*** DATA SECTION ***

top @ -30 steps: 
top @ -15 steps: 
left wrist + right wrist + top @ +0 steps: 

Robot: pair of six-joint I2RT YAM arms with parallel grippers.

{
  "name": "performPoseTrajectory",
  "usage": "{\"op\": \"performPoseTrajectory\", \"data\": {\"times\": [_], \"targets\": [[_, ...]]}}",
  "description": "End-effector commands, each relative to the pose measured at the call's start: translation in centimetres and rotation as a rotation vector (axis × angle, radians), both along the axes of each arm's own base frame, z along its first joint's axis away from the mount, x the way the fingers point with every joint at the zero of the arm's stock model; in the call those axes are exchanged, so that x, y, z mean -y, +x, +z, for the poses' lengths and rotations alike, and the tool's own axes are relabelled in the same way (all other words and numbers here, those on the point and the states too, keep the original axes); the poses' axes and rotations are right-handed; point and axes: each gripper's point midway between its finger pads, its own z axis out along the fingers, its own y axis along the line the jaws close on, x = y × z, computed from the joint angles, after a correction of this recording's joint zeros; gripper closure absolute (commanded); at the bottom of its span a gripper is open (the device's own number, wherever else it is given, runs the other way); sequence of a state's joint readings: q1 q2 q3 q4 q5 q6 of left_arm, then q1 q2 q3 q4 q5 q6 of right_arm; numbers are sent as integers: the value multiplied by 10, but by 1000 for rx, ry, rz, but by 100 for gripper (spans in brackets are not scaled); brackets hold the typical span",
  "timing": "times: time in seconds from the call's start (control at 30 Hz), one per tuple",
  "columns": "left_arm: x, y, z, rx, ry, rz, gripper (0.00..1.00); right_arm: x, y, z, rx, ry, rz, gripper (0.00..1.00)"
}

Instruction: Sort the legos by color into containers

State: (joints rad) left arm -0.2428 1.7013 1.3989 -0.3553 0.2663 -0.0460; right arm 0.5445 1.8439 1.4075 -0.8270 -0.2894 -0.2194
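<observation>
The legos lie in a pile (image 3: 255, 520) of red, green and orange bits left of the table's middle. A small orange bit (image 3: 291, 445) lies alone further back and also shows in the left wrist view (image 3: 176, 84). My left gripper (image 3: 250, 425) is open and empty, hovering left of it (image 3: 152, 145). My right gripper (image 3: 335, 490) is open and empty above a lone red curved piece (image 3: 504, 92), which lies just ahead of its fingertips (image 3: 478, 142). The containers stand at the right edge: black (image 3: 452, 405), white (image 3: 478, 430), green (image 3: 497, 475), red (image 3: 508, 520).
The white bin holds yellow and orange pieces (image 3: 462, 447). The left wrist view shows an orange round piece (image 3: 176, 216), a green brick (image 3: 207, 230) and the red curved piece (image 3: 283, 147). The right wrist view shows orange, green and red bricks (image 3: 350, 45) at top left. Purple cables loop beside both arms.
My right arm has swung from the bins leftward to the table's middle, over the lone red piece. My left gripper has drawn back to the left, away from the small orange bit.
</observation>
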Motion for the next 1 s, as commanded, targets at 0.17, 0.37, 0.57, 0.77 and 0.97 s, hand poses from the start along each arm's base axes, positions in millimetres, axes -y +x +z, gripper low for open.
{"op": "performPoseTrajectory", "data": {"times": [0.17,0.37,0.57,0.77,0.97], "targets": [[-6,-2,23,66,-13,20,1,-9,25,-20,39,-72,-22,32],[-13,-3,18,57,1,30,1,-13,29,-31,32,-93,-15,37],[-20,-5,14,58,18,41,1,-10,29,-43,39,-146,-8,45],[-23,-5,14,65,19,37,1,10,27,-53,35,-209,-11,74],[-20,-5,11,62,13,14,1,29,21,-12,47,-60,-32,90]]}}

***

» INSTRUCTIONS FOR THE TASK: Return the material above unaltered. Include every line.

» WRITTEN RESPONSE:
top @ -30 steps: 
top @ -15 steps: 
left wrist + right wrist + top @ +0 steps: 

Robot: pair of six-joint I2RT YAM arms with parallel grippers.

{
  "name": "performPoseTrajectory",
  "usage": "{\"op\": \"performPoseTrajectory\", \"data\": {\"times\": [_], \"targets\": [[_, ...]]}}",
  "description": "End-effector commands, each relative to the pose measured at the call's start: translation in centimetres and rotation as a rotation vector (axis × angle, radians), both along the axes of each arm's own base frame, z along its first joint's axis away from the mount, x the way the fingers point with every joint at the zero of the arm's stock model; in the call those axes are exchanged, so that x, y, z mean -y, +x, +z, for the poses' lengths and rotations alike, and the tool's own axes are relabelled in the same way (all other words and numbers here, those on the point and the states too, keep the original axes); the poses' axes and rotations are right-handed; point and axes: each gripper's point midway between its finger pads, its own z axis out along the fingers, its own y axis along the line the jaws close on, x = y × z, computed from the joint angles, after a correction of this recording's joint zeros; gripper closure absolute (commanded); at the bottom of its span a gripper is open (the device's own number, wherever else it is given, runs the other way); sequence of a state's joint readings: q1 q2 q3 q4 q5 q6 of left_arm, then q1 q2 q3 q4 q5 q6 of right_arm; numbers are sent as integers: the value multiplied by 10, but by 1000 for rx, ry, rz, but by 100 for gripper (spans in brackets are not scaled); brackets hold the typical span",
  "timing": "times: time in seconds from the call's start (control at 30 Hz), one per tuple",
  "columns": "left_arm: x, y, z, rx, ry, rz, gripper (0.00..1.00); right_arm: x, y, z, rx, ry, rz, gripper (0.00..1.00)"
}

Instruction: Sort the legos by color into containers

State: (joints rad) left arm -0.2428 1.7013 1.3989 -0.3553 0.2663 -0.0460; right arm 0.5445 1.8439 1.4075 -0.8270 -0.2894 -0.2194
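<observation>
The legos lie in a pile (image 3: 255, 520) of red, green and orange bits left of the table's middle. A small orange bit (image 3: 291, 445) lies alone further back and also shows in the left wrist view (image 3: 176, 84). My left gripper (image 3: 250, 425) is open and empty, hovering left of it (image 3: 152, 145). My right gripper (image 3: 335, 490) is open and empty above a lone red curved piece (image 3: 504, 92), which lies just ahead of its fingertips (image 3: 478, 142). The containers stand at the right edge: black (image 3: 452, 405), white (image 3: 478, 430), green (image 3: 497, 475), red (image 3: 508, 520).
The white bin holds yellow and orange pieces (image 3: 462, 447). The left wrist view shows an orange round piece (image 3: 176, 216), a green brick (image 3: 207, 230) and the red curved piece (image 3: 283, 147). The right wrist view shows orange, green and red bricks (image 3: 350, 45) at top left. Purple cables loop beside both arms.
My right arm has swung from the bins leftward to the table's middle, over the lone red piece. My left gripper has drawn back to the left, away from the small orange bit.
</observation>
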Motion for the next 1 s, as commanded, targets at 0.17, 0.37, 0.57, 0.77 and 0.97 s, hand poses from the start along each arm's base axes, positions in millimetres, axes -y +x +z, gripper low for open.
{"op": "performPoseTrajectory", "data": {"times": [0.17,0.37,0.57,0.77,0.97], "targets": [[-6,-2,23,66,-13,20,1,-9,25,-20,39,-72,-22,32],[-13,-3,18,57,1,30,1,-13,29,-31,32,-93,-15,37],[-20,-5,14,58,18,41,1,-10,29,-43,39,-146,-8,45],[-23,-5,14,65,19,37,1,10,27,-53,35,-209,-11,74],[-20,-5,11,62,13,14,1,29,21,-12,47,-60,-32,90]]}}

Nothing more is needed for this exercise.